(Stored items from a collection)

━━━━

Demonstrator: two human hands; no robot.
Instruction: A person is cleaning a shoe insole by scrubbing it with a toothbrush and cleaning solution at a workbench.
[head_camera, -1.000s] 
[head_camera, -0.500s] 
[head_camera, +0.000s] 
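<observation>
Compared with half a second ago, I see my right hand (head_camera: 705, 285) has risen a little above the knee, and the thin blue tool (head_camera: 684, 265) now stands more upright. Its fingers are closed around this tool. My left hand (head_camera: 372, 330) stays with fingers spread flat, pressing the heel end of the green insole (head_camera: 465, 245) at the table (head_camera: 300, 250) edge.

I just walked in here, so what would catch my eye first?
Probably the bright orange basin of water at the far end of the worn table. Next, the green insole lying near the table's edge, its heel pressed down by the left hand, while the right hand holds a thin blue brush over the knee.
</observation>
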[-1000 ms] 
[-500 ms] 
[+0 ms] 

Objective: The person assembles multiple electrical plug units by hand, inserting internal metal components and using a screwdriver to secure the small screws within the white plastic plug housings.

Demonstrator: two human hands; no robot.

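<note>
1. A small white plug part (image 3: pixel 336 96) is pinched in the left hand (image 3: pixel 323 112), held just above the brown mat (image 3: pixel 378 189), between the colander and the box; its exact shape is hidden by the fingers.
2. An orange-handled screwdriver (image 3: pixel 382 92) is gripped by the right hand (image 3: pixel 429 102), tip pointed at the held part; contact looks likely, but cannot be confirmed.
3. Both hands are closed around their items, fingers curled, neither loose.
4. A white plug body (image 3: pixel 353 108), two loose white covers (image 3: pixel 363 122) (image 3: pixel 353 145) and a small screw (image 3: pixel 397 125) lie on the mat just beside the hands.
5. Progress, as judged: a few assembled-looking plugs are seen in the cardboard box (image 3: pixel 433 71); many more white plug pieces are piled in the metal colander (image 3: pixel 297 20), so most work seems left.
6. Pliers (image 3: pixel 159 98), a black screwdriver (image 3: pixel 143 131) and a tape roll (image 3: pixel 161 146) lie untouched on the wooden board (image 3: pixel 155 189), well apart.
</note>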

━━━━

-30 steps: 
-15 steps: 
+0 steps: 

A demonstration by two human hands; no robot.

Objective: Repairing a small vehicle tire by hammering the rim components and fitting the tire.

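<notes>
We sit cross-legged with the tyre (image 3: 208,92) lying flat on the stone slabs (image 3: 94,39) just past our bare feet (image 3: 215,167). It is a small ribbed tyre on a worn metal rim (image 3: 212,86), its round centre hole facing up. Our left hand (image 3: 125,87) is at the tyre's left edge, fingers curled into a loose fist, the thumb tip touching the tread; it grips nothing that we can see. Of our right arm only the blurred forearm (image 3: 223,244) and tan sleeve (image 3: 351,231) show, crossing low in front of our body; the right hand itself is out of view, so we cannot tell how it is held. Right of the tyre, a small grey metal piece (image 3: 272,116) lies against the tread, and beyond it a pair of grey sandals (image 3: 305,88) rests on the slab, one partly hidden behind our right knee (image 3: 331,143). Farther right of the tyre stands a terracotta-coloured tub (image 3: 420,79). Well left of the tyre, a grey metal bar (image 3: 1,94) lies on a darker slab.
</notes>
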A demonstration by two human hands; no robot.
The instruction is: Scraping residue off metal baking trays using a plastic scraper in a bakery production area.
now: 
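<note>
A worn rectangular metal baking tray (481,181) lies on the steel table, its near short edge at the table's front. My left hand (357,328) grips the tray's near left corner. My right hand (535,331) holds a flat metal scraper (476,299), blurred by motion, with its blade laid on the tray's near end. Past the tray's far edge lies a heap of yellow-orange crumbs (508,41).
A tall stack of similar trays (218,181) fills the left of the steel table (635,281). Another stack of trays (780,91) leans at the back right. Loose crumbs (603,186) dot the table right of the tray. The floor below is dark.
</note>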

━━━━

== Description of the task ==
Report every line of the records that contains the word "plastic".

== Answer space ==
Objective: The person assembles multiple electrical plug units by hand, inserting internal metal components and using a screwdriver to secure the small screws within the white plastic plug housings.
The instruction is: Scraping residue off metal baking trays using a plastic scraper in a bakery production area.

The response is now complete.